# Task to complete
Check every line of the listing below for the word "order" and give the number of lines where it appears, with nothing added.

'''

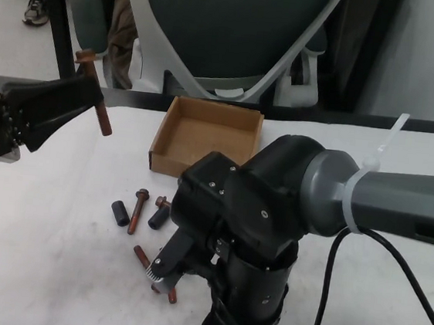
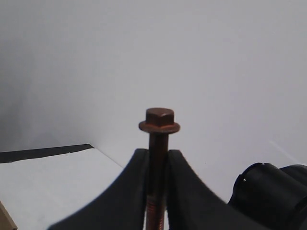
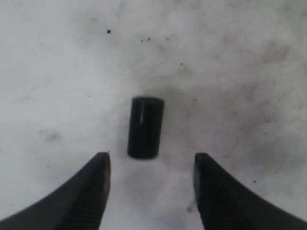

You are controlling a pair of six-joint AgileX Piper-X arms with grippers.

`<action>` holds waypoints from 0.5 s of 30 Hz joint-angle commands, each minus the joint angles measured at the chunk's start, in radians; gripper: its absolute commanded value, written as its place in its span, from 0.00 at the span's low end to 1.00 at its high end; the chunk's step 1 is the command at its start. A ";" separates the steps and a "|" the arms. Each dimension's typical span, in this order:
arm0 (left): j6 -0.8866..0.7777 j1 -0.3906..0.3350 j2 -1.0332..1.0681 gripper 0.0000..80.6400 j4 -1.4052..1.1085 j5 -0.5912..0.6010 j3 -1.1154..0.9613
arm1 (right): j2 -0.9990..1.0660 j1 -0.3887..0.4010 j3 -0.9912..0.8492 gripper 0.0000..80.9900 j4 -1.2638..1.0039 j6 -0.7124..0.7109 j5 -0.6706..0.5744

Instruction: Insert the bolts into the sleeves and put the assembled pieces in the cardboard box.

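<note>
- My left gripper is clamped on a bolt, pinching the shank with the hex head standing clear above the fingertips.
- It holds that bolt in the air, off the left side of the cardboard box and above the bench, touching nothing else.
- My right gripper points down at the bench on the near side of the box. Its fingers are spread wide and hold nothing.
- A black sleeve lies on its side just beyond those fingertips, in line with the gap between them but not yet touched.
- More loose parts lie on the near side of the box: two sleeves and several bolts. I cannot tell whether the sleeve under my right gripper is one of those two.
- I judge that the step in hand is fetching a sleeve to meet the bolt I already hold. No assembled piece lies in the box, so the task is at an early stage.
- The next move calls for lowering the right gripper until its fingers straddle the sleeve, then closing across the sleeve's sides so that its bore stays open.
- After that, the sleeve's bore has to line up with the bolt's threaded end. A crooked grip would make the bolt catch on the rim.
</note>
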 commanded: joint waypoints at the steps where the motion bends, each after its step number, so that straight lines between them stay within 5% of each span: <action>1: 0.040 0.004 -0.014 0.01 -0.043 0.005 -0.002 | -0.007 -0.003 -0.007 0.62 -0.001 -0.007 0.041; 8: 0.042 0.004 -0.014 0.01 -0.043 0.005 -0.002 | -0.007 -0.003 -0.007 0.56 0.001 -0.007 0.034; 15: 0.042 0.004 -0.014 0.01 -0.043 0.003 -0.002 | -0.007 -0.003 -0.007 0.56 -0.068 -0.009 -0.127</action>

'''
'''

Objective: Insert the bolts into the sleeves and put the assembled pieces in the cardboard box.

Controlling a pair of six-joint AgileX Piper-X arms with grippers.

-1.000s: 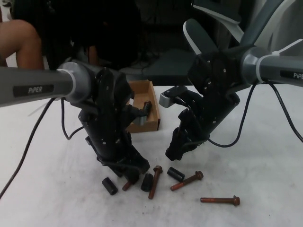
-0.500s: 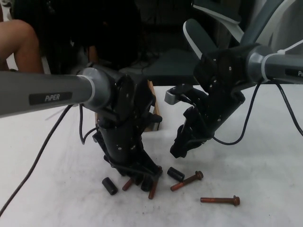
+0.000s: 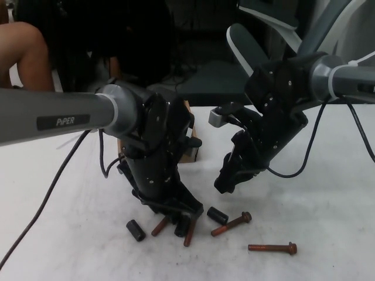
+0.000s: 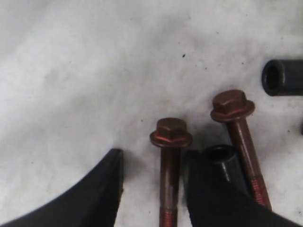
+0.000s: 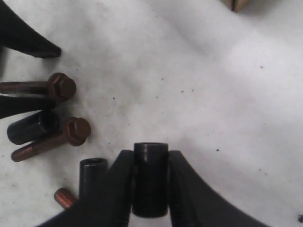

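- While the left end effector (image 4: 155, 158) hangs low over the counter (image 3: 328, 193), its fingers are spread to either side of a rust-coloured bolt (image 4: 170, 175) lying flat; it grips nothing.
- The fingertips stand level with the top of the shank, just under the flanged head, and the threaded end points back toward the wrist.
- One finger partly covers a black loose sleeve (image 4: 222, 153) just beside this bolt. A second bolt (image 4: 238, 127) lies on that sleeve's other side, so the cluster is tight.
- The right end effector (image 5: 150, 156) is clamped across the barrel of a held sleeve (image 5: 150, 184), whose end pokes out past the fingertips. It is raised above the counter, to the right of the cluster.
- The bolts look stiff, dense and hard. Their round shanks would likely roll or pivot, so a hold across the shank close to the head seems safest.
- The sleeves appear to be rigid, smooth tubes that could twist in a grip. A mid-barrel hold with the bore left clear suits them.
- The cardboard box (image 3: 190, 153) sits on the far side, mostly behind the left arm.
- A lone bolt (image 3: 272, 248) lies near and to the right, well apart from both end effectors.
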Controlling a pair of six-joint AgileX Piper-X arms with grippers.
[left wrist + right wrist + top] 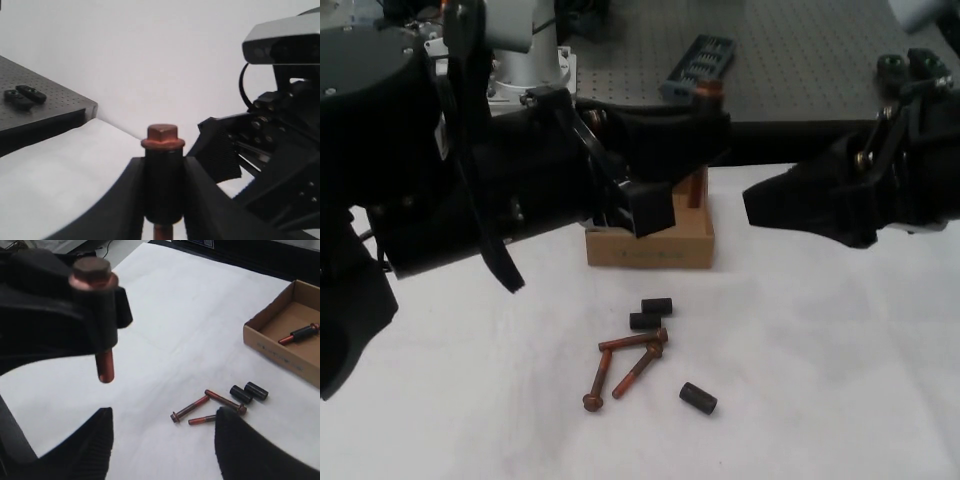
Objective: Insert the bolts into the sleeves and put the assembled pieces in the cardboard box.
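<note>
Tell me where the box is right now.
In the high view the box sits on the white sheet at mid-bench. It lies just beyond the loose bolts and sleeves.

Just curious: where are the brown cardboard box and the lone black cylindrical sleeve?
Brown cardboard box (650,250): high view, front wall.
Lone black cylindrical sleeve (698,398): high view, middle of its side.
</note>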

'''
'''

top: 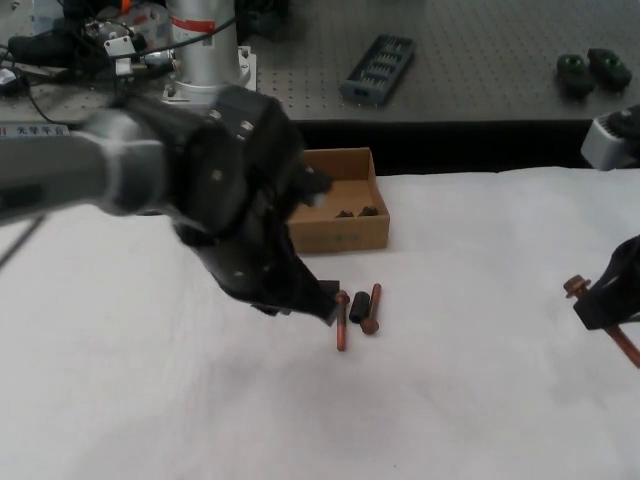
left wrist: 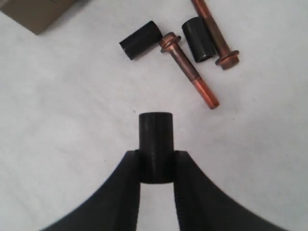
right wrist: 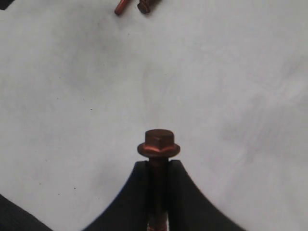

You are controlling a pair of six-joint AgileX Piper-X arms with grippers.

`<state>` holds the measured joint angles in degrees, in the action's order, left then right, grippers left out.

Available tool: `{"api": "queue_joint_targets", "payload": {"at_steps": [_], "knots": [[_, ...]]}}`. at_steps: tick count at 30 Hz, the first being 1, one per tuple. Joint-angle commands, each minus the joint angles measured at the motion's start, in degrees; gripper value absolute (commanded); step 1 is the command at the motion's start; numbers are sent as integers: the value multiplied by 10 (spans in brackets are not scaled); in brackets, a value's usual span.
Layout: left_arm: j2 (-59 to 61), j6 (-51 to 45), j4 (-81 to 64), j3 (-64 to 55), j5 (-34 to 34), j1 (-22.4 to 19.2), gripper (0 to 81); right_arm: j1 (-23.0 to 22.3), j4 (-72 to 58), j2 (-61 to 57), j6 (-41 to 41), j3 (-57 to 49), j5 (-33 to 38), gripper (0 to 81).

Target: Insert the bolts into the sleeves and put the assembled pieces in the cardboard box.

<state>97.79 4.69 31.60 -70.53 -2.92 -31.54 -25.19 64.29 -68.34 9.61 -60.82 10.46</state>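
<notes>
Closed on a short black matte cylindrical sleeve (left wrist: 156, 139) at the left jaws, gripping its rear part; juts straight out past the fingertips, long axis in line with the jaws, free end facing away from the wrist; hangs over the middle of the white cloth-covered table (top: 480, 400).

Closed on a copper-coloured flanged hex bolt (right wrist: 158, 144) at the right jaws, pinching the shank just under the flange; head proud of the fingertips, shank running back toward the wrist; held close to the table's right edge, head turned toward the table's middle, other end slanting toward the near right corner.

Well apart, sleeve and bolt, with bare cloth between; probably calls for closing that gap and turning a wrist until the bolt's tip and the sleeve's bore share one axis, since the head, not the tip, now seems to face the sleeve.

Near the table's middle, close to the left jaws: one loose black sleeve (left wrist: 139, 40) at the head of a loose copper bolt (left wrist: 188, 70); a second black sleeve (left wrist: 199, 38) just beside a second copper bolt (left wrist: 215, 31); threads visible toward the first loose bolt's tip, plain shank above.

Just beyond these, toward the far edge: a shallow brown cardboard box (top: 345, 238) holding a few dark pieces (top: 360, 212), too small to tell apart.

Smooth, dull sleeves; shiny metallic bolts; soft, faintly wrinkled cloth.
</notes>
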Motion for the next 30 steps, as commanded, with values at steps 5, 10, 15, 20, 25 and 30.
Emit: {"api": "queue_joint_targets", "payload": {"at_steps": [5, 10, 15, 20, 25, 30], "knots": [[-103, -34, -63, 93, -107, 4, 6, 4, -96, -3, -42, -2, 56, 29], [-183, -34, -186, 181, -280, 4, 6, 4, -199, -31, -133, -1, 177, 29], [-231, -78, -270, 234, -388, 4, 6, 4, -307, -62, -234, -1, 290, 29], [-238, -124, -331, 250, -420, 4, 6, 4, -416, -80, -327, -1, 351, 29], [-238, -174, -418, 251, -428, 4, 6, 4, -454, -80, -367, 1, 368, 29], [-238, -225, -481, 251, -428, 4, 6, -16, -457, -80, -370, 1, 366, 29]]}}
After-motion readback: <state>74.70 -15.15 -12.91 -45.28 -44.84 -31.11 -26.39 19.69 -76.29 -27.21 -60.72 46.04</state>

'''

# Exercise response
2